Concrètement, les ménages en question devront se contenter d'un « seuil de puissance minimal permettant de faire fonctionner les équipements courants peu énergivores », sur une période courant de la date de publication du décret jusqu'au 31 mars 2024. L'expérimentation pourrait avoir lieu un jour ouvré « entre 6h30 et 13h30 et entre 17h30 et 20h30 », pendant une durée maximale de 4 heures, sans aucun recours ni indemnisation possible de la part de l'Etat.
De quoi déclencher l'ire de plusieurs parties prenantes. « Le texte a été préparé sans associer les représentants des consommateurs et les fournisseurs », note-t-on à l'Anode, l'association professionnelle des fournisseurs alternatifs d'électricité et de gaz, qui n'est cependant « pas en désaccord sur le fond ». « Si vous vous chauffez avec une pompe à chaleur (PAC), celle-ci risque de tirer trop fort et donc de faire sauter le courant chez vous ! », affirme un fournisseur d'énergie ayant requis l'anonymat, dénonçant des méthodes « un peu soviétiques ».

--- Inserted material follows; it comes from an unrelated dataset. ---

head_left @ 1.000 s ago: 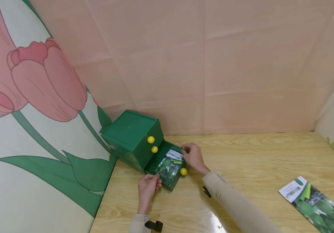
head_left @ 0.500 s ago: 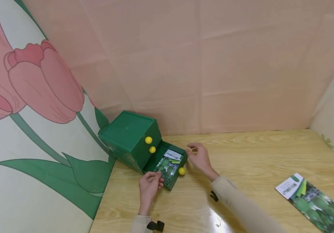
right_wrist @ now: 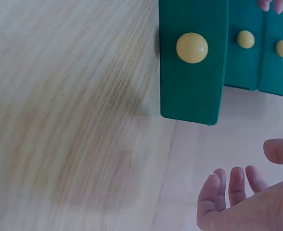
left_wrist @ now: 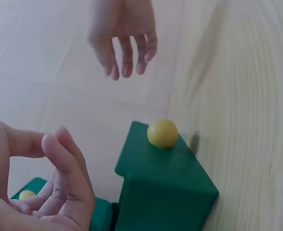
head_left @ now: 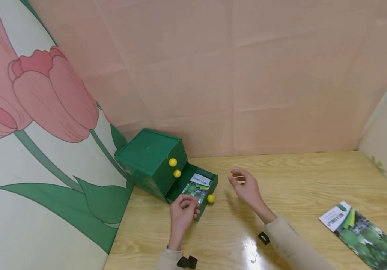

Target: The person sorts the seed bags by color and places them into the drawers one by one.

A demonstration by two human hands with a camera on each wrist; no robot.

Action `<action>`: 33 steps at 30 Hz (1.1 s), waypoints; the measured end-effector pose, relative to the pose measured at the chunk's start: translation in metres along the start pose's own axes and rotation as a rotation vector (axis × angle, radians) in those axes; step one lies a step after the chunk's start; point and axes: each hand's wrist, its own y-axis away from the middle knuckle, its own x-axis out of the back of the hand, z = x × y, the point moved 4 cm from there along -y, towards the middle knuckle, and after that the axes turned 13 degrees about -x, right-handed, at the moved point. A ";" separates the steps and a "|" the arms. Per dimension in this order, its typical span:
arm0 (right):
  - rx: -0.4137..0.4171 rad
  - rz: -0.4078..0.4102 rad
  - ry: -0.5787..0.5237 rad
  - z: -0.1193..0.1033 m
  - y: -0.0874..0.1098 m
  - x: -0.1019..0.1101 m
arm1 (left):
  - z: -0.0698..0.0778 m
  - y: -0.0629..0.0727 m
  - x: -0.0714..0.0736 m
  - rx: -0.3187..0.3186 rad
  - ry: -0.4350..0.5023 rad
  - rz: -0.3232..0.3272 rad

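A small green chest of drawers [head_left: 151,152] stands at the left with its bottom drawer [head_left: 215,184] pulled out. In that drawer lies a flat packet [head_left: 199,183] with a white label and a green picture. My left hand [head_left: 181,214] hovers over the drawer's near end, fingers loosely bent and holding nothing; it hides the packet's lower part. To the right of the drawer front, my right hand [head_left: 248,190] is apart from it in the air, fingers relaxed around nothing. The right wrist view shows the drawer's round yellow knob [right_wrist: 192,47] facing out.
Another, larger-looking packet [head_left: 362,234] of similar print lies on the wooden table [head_left: 291,187] at the right. Two more yellow knobs [head_left: 172,162] mark the closed upper drawers. A tulip-patterned wall [head_left: 58,157] borders the left and a pink wall covering [head_left: 281,93] the back.
My right hand has left the drawer's front edge and moved right, away from it. My left hand has shifted slightly right over the drawer. The packet stays lying in the drawer.
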 end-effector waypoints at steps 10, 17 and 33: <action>-0.017 0.033 0.009 0.014 0.032 0.038 | 0.008 0.006 -0.026 -0.044 0.071 -0.073; 0.003 0.051 0.053 0.026 0.047 0.066 | 0.006 0.011 -0.047 -0.058 0.051 -0.146; -0.020 0.158 0.149 0.059 0.080 0.141 | 0.004 0.019 -0.095 -0.089 0.070 -0.301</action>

Passer la pointe sans encombre
Depuis des mois pourtant, l'exécutif encourage les Français à souscrire volontairement des offres dites « à pointe mobile », qui incitent à diminuer sa consommation d'électricité durant les heures ou jours de pic de consommation, en augmentant les tarifs à ces moments précis. Le ministère de la transition énergétique s'est d'ailleurs félicité, ce jeudi 12 octobre, du succès de ce type d'abonnement, et notamment de l'offre Tempo d'EDF dont « le nombre de clients a doublé en un an ».

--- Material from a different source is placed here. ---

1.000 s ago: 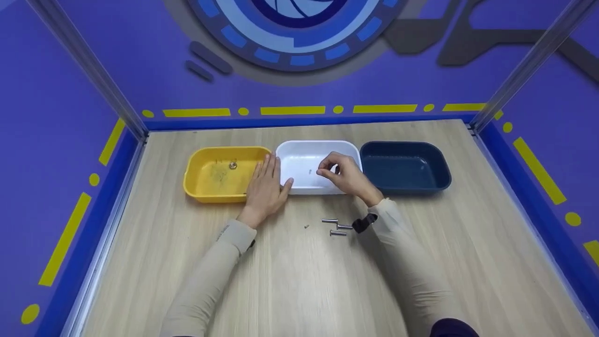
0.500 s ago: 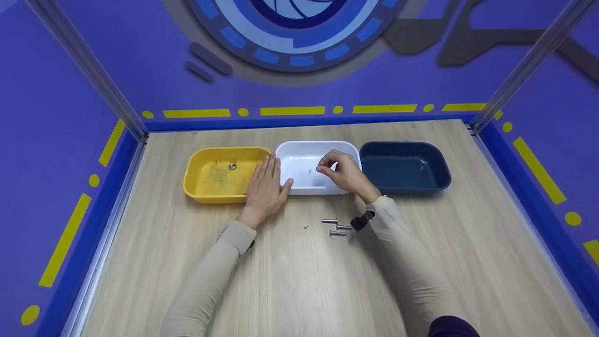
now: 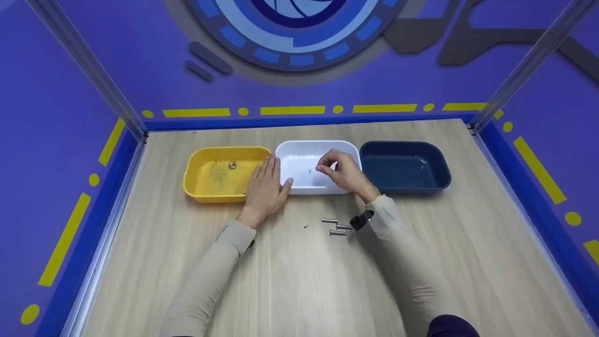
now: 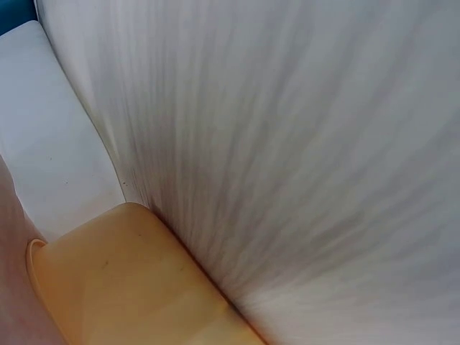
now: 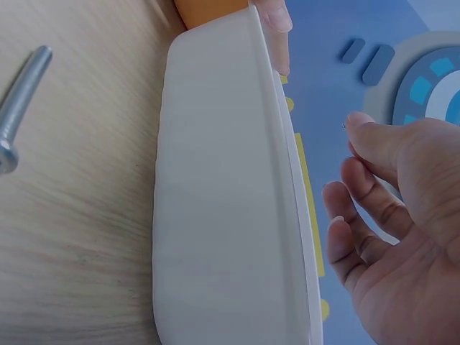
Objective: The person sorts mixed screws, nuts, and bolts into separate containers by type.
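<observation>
Head view: a yellow tub [image 3: 216,199] has the left hand [image 3: 266,189] flat on its right edge. A white tub [image 3: 313,191] reaches from there to under the right hand [image 3: 345,173]. That hand's thumb and finger meet; I can't tell if they hold anything. A dark tub [image 3: 406,191] sits right of it.

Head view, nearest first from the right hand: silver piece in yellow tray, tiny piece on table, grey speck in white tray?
1. Grey speck in white tray: just left of the right hand.
2. Tiny piece on table: left and toward the person.
3. Silver piece in yellow tray: past the left hand.
</observation>
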Demonstrator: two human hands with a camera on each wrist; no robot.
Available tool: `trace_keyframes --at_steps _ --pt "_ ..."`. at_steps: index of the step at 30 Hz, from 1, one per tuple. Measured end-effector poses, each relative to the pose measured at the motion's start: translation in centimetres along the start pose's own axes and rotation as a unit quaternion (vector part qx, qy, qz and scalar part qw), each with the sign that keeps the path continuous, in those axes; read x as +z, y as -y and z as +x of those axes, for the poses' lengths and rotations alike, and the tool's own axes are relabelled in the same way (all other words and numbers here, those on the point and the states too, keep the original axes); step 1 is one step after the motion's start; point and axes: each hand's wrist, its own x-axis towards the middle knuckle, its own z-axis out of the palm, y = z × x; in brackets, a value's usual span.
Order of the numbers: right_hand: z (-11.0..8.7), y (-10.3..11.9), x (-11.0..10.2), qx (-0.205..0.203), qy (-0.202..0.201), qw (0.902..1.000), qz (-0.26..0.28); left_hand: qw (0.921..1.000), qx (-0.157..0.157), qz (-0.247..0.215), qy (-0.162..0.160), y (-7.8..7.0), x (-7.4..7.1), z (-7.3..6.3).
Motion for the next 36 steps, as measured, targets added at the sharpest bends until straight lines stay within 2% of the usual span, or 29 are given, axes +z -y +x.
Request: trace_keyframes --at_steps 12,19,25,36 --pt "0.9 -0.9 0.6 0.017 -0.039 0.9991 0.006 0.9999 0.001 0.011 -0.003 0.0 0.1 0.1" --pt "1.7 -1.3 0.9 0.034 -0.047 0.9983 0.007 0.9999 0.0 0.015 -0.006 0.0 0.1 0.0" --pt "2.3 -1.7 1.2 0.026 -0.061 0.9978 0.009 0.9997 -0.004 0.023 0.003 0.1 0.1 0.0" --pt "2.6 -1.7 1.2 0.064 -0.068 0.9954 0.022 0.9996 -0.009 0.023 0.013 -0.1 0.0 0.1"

Ce projet de décret signifie-t-il qu'une telle stratégie ne suffira pas, malgré l'optimisme affiché ? « La priorité absolue du gouvernement, c'est de passer la pointe sans encombre », embraye un fournisseur.
Interrogé, le ministère de la Transition énergétique se veut pourtant rassurant :
« Ce mécanisme ne serait, de même que les coupures programmées, activé que si tous les autres leviers étaient insuffisants pour éviter un écroulement du réseau électrique. [...] On parle de cas de figure extrêmes, qui ne se sont jusqu'à présent jamais produits, y compris l'hiver dernier, au cours desquels les gestionnaires de réseaux seraient amenés à prendre des mesures de dernier recours pour éviter une coupure d'électricité généralisée (blackout) », souligne un porte-parole.
« La responsabilité politique, c'est de cherche à améliorer les dispositifs en permanence, pour éviter d'être confronté dans l'avenir à une situation de tension », ajoute-t-on dans l'entourage d'Agnès Pannier-Runacher, précisant que le risque d'un éventuel manque d'électricité ne concerne pas spécifiquement cet hiver.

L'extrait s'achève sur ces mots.